L'époque contemporaine se caractérise par une double tendance : d'une part, un retour aux sources avec la réédition et l'étude minutieuse des tarots historiques; d'autre part, une ouverture créative avec la multiplication des interprétations artistiques et thématiques. Cette période voit également l'intégration du tarot dans des approches psychologiques et thérapeutiques, notamment sous l'influence des travaux de Carl Gustav Jung sur les archétypes et l'inconscient collectif. Le tarot n'est plus seulement un outil divinatoire mais un support de méditation, d'introspection et de développement personnel.

Influence du tarot de Marseille dans l'art

L'impact du Tarot de Marseille dépasse largement le cadre de l'ésotérisme pour imprégner diverses expressions artistiques. Son riche univers symbolique, ses archétypes puissants et son esthétique distinctive ont inspiré peintres, écrivains, cinéastes et musiciens à travers les époques, témoignant de sa profonde résonance culturelle et de sa capacité à captiver l'imagination créatrice.

Dans les arts visuels, les surréalistes ont été particulièrement sensibles à la dimension onirique et symbolique du tarot. Salvador Dalí a créé son propre jeu de tarot dans les années 1970, y insufflant son style caractéristique tout en préservant la structure traditionnelle. Le peintre chilien Roberto Matta a intégré des éléments iconographiques du tarot dans plusieurs de ses toiles, tandis que l'artiste contemporaine Niki de Saint Phalle a réalisé dans son "Jardin des Tarots" en Toscane une interprétation monumentale et sculpturale des arcanes majeurs, créant un espace immersif où le spectateur peut physiquement pénétrer dans l'univers symbolique du tarot.

La littérature a également puisé dans l'imaginaire du tarot. L'écrivain italien Italo Calvino, dans son roman "Le Château des destins croisés" (1973), utilise les cartes du tarot comme structure narrative, chaque personnage racontant son histoire à travers une séquence d'arcanes. T.S. Eliot fait référence au tarot dans son poème "La Terre vaine" (1922), notamment à travers le personnage de "Madame Sosostris, célèbre voyante", et ses références au "marchand borgne" (Le Pendu) et à "l'homme aux trois bâtons" (Le Trois de Bâtons). Plus récemment, des auteurs de fantasy comme Stephen King dans "La Tour Sombre" ont intégré les archétypes du tarot dans la construction de leurs univers fictionnels.

Le cinéma s'est également approprié l'esthétique et la symbolique du tarot.
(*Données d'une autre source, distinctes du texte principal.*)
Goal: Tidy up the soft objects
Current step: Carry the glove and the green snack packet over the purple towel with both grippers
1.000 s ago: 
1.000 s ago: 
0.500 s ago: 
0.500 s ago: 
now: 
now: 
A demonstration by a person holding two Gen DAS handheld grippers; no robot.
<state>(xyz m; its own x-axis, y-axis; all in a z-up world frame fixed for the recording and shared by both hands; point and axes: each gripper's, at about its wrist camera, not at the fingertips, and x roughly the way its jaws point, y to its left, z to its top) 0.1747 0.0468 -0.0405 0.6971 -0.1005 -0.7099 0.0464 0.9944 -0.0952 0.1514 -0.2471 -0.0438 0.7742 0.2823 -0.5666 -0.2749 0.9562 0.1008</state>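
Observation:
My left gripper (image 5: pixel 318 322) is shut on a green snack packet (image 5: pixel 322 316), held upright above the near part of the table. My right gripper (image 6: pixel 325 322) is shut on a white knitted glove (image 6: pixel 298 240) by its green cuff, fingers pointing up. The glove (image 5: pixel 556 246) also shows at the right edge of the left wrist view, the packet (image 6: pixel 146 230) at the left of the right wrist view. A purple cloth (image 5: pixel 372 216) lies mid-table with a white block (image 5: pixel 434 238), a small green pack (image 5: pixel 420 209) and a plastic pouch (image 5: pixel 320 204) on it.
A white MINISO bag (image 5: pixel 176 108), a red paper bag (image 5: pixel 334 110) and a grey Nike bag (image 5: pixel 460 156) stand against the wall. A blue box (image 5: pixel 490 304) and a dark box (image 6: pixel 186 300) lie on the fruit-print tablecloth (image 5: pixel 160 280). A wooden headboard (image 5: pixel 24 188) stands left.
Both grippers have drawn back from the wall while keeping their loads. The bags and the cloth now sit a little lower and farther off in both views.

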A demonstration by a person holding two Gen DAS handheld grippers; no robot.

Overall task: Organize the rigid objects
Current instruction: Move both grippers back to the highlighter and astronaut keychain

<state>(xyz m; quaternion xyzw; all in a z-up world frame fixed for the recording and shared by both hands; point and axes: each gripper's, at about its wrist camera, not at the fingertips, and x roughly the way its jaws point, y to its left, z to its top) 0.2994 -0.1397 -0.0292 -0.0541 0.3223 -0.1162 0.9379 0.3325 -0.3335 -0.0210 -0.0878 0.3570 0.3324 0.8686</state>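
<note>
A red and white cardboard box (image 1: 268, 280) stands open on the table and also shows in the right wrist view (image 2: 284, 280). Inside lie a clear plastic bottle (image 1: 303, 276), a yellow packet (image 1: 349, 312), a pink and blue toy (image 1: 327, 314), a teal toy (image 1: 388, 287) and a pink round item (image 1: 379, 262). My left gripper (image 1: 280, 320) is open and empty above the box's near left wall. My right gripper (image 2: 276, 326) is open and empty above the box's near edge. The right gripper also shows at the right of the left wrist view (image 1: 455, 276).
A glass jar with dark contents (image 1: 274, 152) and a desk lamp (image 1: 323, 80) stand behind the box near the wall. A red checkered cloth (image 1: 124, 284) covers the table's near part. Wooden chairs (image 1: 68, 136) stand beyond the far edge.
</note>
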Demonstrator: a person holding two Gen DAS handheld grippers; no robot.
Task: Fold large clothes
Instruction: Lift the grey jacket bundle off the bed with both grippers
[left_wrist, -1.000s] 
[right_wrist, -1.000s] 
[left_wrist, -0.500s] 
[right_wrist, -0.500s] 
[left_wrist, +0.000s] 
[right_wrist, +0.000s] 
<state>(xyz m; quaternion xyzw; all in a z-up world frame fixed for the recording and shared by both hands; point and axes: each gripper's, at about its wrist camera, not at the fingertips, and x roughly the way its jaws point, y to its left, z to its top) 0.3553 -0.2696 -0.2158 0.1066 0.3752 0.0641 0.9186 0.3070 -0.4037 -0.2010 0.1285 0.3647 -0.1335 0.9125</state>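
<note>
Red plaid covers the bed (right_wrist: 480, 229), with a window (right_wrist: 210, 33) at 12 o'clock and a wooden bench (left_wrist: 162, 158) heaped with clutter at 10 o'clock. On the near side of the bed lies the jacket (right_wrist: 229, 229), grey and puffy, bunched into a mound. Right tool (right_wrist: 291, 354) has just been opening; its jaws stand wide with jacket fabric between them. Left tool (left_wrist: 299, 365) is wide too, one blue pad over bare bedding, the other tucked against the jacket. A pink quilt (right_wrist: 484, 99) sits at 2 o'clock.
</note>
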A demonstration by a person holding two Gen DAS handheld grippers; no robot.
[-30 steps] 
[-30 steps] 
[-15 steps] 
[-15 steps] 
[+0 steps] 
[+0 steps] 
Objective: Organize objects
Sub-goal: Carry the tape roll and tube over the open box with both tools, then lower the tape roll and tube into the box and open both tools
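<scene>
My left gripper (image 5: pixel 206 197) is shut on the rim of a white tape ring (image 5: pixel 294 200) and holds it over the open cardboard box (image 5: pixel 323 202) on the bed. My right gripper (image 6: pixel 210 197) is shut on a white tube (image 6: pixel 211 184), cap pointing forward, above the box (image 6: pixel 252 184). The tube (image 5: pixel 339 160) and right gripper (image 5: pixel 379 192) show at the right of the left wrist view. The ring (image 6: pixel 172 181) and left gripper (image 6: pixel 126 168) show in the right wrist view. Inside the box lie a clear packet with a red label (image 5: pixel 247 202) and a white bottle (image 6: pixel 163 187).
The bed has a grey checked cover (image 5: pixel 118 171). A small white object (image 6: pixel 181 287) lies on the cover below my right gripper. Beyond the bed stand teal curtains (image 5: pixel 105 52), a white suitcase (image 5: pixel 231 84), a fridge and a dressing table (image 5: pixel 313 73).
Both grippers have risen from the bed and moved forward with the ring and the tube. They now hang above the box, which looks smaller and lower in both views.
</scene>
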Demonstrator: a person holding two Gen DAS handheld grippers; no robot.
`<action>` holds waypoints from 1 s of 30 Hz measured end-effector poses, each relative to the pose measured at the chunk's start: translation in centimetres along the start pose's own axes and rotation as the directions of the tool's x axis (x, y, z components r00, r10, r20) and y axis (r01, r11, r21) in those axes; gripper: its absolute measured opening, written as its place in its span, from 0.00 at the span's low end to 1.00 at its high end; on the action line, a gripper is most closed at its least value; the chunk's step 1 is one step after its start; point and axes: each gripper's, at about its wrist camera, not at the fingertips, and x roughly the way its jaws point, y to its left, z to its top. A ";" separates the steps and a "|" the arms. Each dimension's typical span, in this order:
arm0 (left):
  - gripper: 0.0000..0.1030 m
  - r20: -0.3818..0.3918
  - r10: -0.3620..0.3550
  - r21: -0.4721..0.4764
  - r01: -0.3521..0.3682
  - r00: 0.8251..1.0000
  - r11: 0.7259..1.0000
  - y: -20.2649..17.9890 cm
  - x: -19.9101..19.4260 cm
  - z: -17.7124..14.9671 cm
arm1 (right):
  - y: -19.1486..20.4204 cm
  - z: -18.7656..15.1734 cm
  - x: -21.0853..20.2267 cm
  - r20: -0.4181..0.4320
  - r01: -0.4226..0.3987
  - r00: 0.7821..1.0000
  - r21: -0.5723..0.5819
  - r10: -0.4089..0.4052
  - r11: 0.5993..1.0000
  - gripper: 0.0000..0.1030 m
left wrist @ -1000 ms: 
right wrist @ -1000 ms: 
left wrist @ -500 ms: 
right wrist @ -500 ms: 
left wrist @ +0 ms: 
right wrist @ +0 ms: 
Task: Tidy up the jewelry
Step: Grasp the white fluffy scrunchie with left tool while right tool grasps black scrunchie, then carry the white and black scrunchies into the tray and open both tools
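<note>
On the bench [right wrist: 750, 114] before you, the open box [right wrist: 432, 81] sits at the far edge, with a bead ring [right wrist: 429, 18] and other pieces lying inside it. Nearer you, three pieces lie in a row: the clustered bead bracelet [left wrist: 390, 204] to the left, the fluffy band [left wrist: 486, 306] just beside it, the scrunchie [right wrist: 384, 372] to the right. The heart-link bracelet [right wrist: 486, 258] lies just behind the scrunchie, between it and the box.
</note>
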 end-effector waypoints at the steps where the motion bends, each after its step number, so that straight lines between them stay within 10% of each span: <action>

Le réalisateur Alejandro Jodorowsky, lui-même tarologue reconnu, a intégré de nombreuses références aux arcanes dans ses films comme "La Montagne sacrée" (1973). Federico Fellini, fasciné par l'occultisme et la cartomancie, a parsemé son œuvre d'allusions aux figures du tarot, notamment dans "Huit et demi" et "Juliette des esprits". Plus récemment, le film d'animation "L'Illusionniste" (2010) de Sylvain Chomet présente un personnage de magicien dont l'esthétique évoque clairement l'arcane du Bateleur.

Dans le domaine musical, le tarot a inspiré plusieurs compositions. Le compositeur russe Igor Stravinsky a créé en 1938 un ballet intitulé "Jeu de cartes", bien que celui-ci se réfère davantage aux cartes à jouer ordinaires qu'au tarot proprement dit. La chanteuse canadienne Joni Mitchell a intitulé un de ses albums "The Hissing of Summer Lawns" (1975) en référence à l'arcane de La Papesse, tandis que le groupe de rock progressif Renaissance a sorti en 1978 un album intitulé "A Song for All Seasons" dont la pochette reproduit plusieurs arcanes du tarot. Plus récemment, la chanteuse américaine Stevie Nicks a fréquemment utilisé l'imagerie du tarot dans ses clips et ses performances.